Summer is peak season. The elevation at Burlingame means temperatures rarely reach the oppressive levels that push players off the courts at lower-elevation clubs. Playing tennis at Burlingame Country Club in July is a fundamentally different experience from playing at a club in Charlotte or Atlanta. The air is cool, the courts are fast, and the mountains are at their most vivid green. It’s one of the clearest advantages of mountain club membership.

Fall extends the season beautifully. The foliage in Western North Carolina is legitimate — the Blue Ridge transformation in October is something members plan around — and the cooler temperatures make for some of the most pleasant tennis of the year. Interclub championships often conclude in the fall, giving the competitive calendar a satisfying arc.

The Burlingame sports calendar keeps members informed of what’s coming, and Tom Tyler communicates directly with tennis members about programming changes and scheduling.

Tennis and the Broader Membership Experience

Tennis at Burlingame Country Club doesn’t exist in isolation. It sits within a country club sports program in NC that includes golf, pickleball, croquet, fitness, spa services, and dining, and members who play tennis regularly tend to move fluidly across those amenities.

Fitness and Conditioning. The Rejuvenate Spa and Wellness complex at Burlingame includes strength training, non-impact cardio, yoga, aquatic fitness, and therapeutic massage. For tennis players, the connection is direct. The spa staff offers Essential Golf and Tennis Stretching — a program designed to help players stay on the court longer and recover faster after intensive play. Tom Tyler’s own NASM certifications mean he understands how the fitness programming and court performance intersect.

The Pool. The pool complex is a natural post-tennis destination. After two hours on the Har-Tru courts, the pool offers both physical recovery and the social transition that makes a long afternoon at the club feel complete.

Dining. The Outdoor Dining Deck is one of the most popular venues for members returning from tennis. Cold drafts, good food, and the company of people you just spent the last two hours competing with — it’s a reliable formula. Tennis at Burlingame Country Club flows naturally into the club’s broader social life, which is part of what makes the program something members invest in over many seasons.

Pickleball. For members looking to expand their racket sports experience, Burlingame’s four pickleball courts are managed by the same professional. Tom Tyler’s PPR certification means instruction in both sports carries consistent technical quality.
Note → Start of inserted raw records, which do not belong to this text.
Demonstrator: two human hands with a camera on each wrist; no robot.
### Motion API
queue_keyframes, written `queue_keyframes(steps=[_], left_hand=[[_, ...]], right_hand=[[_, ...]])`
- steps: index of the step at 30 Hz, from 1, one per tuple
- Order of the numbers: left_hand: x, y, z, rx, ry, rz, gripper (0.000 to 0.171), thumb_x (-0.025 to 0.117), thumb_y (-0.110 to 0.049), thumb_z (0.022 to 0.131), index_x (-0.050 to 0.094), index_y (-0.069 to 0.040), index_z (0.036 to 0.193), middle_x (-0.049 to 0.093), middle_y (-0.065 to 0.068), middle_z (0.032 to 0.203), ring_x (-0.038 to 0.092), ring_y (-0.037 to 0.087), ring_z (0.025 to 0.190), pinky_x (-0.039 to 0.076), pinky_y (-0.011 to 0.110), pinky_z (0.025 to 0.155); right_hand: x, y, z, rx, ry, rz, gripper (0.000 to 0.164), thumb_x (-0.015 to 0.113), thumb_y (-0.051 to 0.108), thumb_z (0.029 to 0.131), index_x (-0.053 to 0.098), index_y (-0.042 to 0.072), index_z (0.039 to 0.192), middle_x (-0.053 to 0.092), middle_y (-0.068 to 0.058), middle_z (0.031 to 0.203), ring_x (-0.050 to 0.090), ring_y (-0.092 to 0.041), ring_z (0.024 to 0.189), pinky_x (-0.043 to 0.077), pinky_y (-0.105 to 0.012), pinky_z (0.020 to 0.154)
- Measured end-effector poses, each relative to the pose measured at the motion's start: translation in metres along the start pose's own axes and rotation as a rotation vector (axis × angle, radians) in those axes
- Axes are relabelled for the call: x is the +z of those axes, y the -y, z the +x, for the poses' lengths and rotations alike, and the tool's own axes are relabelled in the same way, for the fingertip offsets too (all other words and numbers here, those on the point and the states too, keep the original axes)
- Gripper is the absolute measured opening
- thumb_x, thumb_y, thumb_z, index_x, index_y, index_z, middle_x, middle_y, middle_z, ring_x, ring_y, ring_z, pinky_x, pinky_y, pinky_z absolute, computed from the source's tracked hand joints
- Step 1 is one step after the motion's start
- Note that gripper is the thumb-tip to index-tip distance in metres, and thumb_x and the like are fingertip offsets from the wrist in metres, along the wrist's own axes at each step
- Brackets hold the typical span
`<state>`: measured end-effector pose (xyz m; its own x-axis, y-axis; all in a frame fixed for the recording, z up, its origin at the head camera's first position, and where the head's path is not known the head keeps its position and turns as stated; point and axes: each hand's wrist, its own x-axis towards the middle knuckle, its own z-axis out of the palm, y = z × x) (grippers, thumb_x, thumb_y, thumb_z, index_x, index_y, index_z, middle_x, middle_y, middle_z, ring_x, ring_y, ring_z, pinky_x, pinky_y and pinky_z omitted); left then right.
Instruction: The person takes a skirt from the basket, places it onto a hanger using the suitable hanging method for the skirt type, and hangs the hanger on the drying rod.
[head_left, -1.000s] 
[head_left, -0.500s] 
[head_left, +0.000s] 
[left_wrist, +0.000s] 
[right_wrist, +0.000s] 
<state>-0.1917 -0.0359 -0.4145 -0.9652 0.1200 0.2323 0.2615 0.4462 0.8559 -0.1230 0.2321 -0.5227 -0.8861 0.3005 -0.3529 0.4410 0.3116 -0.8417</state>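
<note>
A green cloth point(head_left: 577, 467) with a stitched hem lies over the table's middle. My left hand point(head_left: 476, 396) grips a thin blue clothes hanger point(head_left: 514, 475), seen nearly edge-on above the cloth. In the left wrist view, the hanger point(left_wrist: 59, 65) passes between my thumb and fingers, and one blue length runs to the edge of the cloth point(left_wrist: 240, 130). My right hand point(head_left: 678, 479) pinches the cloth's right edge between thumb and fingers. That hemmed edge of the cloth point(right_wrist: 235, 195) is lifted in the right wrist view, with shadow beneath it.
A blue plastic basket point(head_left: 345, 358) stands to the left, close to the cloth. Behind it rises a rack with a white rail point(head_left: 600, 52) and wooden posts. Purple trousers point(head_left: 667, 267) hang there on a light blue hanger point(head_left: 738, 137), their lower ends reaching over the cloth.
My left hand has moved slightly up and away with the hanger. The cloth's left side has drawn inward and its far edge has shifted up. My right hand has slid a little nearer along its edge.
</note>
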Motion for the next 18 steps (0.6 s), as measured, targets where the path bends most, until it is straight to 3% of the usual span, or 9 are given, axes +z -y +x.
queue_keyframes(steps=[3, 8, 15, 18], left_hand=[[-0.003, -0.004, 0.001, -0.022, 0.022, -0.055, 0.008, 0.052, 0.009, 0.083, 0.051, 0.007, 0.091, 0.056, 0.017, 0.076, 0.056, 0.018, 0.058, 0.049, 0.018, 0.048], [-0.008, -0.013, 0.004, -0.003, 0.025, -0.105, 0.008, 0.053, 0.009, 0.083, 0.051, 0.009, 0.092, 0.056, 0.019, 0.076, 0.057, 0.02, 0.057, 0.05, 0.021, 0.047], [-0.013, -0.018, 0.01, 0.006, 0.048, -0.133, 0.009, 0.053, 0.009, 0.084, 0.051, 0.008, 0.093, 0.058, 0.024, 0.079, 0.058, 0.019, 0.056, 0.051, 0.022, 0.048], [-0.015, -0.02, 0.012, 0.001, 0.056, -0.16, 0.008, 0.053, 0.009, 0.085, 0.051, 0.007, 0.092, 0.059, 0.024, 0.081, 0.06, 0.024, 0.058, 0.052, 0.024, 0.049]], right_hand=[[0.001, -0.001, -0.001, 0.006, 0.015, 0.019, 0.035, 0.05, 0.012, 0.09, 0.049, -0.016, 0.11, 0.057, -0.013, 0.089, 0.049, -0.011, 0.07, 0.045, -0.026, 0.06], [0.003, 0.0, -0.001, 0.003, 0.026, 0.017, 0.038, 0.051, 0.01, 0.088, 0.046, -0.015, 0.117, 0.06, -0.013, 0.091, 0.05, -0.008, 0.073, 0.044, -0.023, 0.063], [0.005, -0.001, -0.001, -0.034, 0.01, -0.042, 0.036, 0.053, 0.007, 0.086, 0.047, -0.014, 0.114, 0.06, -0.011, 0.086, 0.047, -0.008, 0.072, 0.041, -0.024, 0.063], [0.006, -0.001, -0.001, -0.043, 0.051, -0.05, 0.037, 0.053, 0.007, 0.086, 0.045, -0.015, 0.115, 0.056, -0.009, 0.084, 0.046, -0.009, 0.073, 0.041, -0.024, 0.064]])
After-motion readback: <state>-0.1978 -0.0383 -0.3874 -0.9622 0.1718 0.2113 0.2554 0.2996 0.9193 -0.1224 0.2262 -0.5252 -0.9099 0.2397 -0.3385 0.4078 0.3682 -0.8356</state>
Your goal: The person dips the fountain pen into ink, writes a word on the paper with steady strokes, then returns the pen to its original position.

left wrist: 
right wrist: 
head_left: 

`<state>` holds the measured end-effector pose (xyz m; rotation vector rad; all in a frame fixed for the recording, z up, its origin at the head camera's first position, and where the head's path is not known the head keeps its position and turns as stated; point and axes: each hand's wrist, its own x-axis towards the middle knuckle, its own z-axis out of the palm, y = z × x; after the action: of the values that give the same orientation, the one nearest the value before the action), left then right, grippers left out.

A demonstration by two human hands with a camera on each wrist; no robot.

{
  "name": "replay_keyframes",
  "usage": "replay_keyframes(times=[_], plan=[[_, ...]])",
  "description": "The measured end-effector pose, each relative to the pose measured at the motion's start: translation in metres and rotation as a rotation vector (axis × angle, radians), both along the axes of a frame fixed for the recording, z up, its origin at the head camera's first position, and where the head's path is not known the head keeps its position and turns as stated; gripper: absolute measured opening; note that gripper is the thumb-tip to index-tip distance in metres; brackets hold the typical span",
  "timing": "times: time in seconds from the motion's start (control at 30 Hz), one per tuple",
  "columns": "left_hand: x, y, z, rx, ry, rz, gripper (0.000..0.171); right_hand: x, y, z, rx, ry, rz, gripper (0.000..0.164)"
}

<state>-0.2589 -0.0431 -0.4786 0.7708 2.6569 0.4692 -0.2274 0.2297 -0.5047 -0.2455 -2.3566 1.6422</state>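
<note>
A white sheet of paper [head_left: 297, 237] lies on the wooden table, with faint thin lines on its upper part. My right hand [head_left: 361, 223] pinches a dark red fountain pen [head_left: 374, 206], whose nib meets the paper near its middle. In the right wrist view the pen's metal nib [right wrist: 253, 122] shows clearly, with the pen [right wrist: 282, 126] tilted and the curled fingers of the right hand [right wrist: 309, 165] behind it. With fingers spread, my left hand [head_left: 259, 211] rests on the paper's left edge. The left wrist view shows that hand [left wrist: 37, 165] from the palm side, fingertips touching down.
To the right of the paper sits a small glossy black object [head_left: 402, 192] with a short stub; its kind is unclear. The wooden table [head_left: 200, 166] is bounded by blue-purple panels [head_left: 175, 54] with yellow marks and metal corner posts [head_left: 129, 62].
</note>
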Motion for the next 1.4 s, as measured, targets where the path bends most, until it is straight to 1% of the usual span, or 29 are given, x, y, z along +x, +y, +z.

Many tennis players at Burlingame have added pickleball to their routines — the games are different, but the competitive instincts translate well.

The Mountain Advantage: Why Elevation Changes Everything

Playing tennis at Burlingame Country Club at 3,000 feet of elevation in the Blue Ridge Mountains is not the same as playing tennis at a club in the piedmont or the coast. The differences are real, and they matter to members who play frequently.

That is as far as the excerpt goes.